TASK STATEMENT: In the listing below, find each line that holds the string "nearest" and copy it.

RECORDS FOR THIS EXERCISE:

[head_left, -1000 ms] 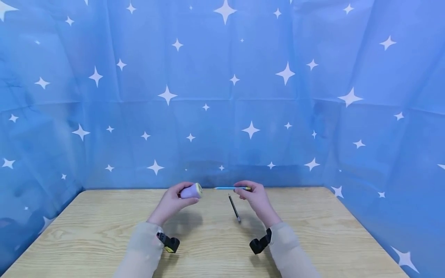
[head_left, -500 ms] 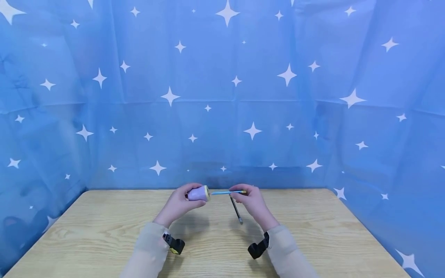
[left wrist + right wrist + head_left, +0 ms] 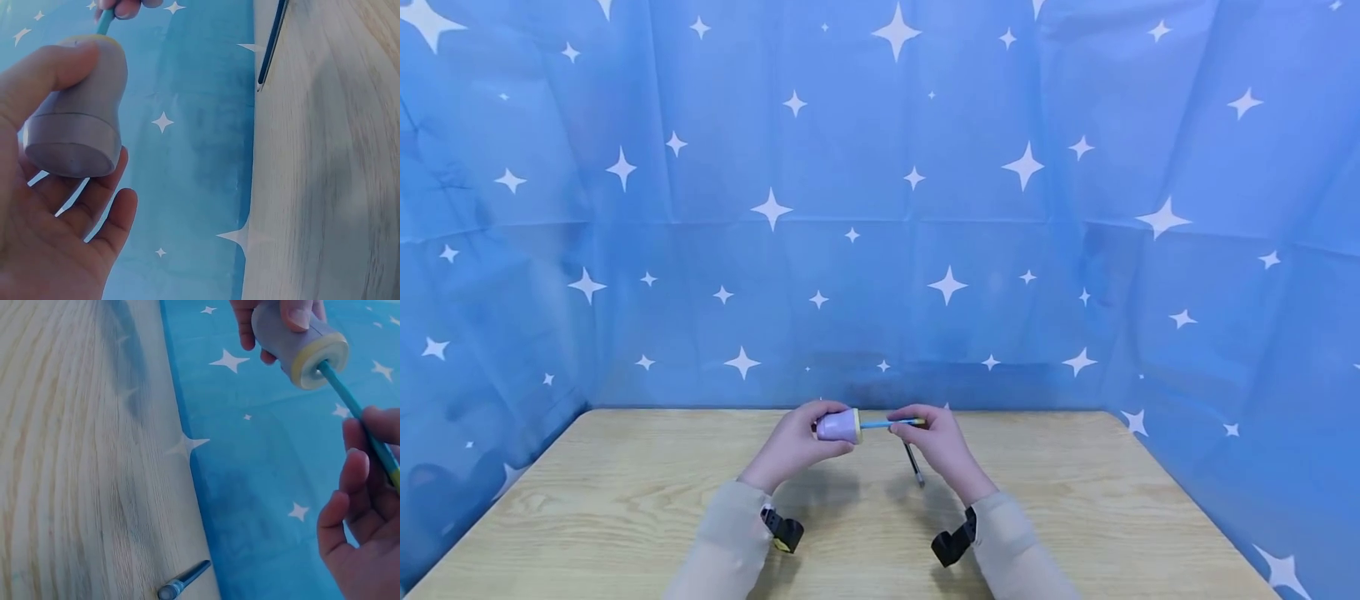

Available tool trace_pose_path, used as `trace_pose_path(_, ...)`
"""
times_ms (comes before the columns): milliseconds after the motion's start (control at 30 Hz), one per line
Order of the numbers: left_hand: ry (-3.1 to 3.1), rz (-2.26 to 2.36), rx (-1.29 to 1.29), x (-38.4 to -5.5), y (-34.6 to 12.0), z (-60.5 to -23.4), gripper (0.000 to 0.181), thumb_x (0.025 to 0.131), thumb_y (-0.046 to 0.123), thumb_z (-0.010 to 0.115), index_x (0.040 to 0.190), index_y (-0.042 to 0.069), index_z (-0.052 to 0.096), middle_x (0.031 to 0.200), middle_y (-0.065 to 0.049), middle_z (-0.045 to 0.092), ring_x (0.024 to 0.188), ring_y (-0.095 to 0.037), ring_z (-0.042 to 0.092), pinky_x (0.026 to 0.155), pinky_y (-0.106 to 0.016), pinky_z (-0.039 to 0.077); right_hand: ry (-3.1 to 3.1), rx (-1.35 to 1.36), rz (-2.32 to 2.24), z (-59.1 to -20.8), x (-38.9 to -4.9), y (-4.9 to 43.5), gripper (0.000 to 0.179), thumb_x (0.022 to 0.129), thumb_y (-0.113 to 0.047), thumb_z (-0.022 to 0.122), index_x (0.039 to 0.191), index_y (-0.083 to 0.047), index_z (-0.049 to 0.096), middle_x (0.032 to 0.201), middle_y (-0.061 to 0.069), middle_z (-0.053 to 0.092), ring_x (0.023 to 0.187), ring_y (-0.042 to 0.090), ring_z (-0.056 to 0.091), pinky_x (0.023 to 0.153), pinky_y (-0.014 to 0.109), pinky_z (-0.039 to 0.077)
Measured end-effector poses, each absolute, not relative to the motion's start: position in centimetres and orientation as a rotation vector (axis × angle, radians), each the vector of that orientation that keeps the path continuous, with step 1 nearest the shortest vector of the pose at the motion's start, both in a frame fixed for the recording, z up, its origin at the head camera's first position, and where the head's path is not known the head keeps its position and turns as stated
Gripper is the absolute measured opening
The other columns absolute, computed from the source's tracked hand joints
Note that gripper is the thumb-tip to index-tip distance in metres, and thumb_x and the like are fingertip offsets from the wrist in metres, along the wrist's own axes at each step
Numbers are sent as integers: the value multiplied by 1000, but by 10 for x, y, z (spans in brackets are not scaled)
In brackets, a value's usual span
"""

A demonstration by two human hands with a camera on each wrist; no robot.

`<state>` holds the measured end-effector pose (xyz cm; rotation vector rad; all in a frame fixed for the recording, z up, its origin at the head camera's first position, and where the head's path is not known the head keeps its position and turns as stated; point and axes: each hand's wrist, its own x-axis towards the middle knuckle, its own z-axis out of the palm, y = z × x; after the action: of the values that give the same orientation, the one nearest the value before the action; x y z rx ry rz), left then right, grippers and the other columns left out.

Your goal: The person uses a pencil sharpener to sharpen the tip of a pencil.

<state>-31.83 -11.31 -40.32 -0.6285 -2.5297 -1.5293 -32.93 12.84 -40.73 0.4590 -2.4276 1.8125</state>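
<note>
My left hand [image 3: 797, 442] grips a small lilac pencil sharpener [image 3: 838, 426] on its side above the table, thumb along its near side. Its yellow-rimmed end, with a round hole, faces right. In the right wrist view the tip of a light blue pencil [image 3: 350, 400] sits inside that hole and is hidden. My right hand [image 3: 936, 437] pinches this pencil between thumb and fingers near its yellow end. The sharpener's flat base [image 3: 72, 159] shows in the left wrist view.
A black pencil [image 3: 914, 467] with a greyish end lies on the wooden table [image 3: 625, 492], below my right hand. Behind the table hangs a blue curtain [image 3: 880, 317] with white stars. Each wrist carries a small black camera.
My hands have come together: the sharpener moved right and the blue pencil left. The pencil's tip, apart from the sharpener a second ago, is now in its hole.
</note>
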Motion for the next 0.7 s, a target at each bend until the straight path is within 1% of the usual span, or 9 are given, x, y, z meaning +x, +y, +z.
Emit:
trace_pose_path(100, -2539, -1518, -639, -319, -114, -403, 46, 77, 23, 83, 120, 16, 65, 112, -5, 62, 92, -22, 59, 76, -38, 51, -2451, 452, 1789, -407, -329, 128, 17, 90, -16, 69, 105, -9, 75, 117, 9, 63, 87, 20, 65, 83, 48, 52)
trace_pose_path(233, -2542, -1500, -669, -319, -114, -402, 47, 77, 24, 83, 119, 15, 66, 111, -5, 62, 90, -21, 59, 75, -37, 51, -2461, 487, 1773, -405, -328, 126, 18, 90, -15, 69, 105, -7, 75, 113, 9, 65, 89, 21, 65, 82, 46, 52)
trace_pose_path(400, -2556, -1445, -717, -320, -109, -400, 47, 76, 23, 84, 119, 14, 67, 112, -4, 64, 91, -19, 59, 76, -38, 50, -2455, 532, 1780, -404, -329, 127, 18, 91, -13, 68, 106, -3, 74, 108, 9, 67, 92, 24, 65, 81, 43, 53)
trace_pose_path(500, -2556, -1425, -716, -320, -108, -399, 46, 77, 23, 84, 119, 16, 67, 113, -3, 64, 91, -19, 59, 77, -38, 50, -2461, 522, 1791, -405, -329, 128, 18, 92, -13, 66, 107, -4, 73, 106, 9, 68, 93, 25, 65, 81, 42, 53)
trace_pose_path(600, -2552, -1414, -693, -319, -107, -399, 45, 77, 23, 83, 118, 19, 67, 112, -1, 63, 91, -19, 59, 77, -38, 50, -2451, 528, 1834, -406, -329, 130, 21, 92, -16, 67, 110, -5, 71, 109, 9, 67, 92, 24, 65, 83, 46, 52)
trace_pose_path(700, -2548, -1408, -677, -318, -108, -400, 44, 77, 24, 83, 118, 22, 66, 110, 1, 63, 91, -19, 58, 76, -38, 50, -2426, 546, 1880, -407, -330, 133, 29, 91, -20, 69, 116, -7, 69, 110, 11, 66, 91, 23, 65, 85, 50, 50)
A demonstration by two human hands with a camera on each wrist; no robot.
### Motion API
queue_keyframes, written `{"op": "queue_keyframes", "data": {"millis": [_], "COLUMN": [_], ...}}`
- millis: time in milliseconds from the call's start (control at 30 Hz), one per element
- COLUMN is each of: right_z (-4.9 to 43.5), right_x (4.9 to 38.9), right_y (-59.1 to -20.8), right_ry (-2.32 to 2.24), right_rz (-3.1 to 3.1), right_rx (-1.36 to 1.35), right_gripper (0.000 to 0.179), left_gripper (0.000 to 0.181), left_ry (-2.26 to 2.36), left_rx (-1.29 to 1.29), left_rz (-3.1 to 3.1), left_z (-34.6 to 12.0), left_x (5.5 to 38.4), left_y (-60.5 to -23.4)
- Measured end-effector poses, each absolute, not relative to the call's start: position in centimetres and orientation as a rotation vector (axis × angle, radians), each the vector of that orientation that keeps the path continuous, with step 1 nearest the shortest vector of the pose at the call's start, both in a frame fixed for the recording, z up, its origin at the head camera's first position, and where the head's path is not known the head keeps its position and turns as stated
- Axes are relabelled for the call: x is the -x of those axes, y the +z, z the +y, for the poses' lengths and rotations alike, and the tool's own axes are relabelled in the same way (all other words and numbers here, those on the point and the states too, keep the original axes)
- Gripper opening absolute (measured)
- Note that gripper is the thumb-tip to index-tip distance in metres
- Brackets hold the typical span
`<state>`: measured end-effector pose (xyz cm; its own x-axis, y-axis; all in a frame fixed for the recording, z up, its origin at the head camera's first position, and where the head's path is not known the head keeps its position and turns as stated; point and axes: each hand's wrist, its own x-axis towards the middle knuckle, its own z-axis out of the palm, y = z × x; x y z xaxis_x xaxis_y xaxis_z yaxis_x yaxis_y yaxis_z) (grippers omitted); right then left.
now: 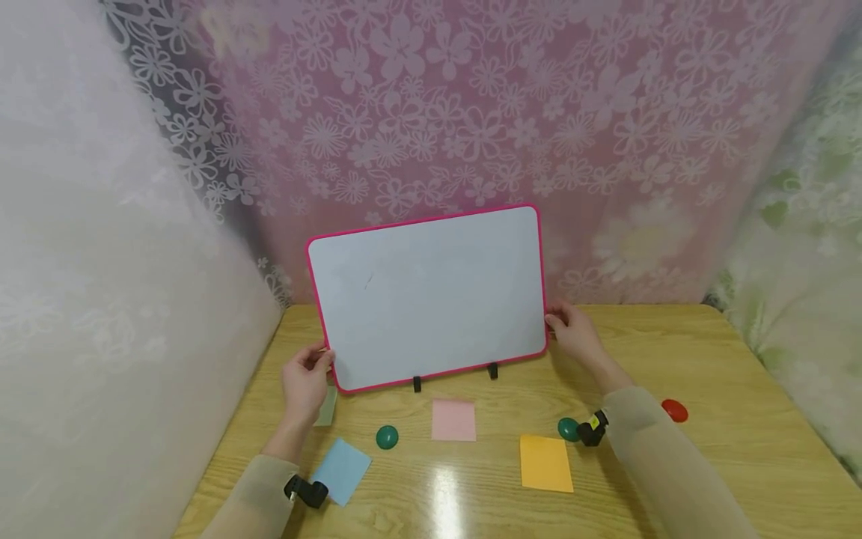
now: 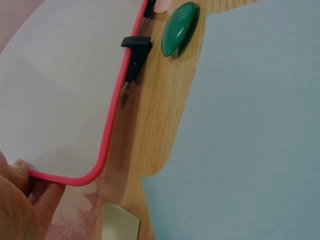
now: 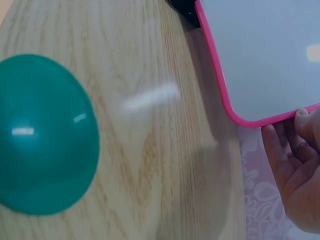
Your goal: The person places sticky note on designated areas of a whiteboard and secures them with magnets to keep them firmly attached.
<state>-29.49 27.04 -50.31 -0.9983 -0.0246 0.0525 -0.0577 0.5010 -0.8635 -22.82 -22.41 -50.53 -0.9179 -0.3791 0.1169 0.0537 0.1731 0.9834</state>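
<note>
A whiteboard with a pink frame leans back at the rear of the table, its left side lower than its right in the head view. Two black stand feet show under its bottom edge; the rest of the stand is hidden. My left hand pinches the left edge near the lower corner, thumb in front. On the opposite edge, my right hand grips near the lower right corner. In the right wrist view, that thumb lies against the pink rim with fingers behind.
On the wooden table lie a blue note, a pink note, an orange note and a pale green note. Green oval pieces and a red one lie among them. Floral curtains hang behind.
</note>
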Motion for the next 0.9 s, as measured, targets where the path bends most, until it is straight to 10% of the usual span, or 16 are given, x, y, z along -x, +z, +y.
{"op": "queue_keyframes", "data": {"millis": [900], "right_z": [29.3], "right_x": [27.1], "right_y": [-50.0], "right_ry": [1.547], "right_rz": [-2.695], "right_rx": [-0.028], "right_gripper": [0.043], "left_gripper": [0.022], "left_ry": [-1.838], "left_rx": [-0.31], "left_rz": [-2.166], "left_z": [-20.5], "left_x": [25.0], "left_y": [-50.4]}}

OUTPUT OF THE EXERCISE:
Measured end-effector poses, each absolute, not relative to the motion's start: position in centimetres and orientation as a rotation vector (axis × angle, radians), each the vector of that orientation that keeps the path continuous, with step 1 nearest the shortest vector of the pose at the motion's start, both in a frame fixed for the recording, z up, its origin at the head camera's first position, and where the head's path is not known the head keeps its position and turns as stated
`<state>` holds the measured end-effector pose (xyz cm; rotation vector rad; all in a frame fixed for the recording, z up, its origin at the head camera's first position, and where the head's path is not known the head keeps its position and turns as stated; point and axes: each hand's wrist, its own x-axis towards the middle knuckle, its own z-axis out of the palm, y = z × x; after the action: of the values that give the same orientation, the one nearest the value before the action; x y z rx ry rz), left then right, grippers and the other columns left out.
- Measured end-effector poses, each absolute, not relative to the call's start: position in centimetres and orientation as a rotation vector (axis × angle, radians), each the vector of that orientation that keeps the path continuous, with step 1 nearest the shortest vector of the pose at the call's start, both in a frame fixed for the recording, z up, its origin at the head camera's first position, and where the head's path is not known the head keeps its position and turns as stated

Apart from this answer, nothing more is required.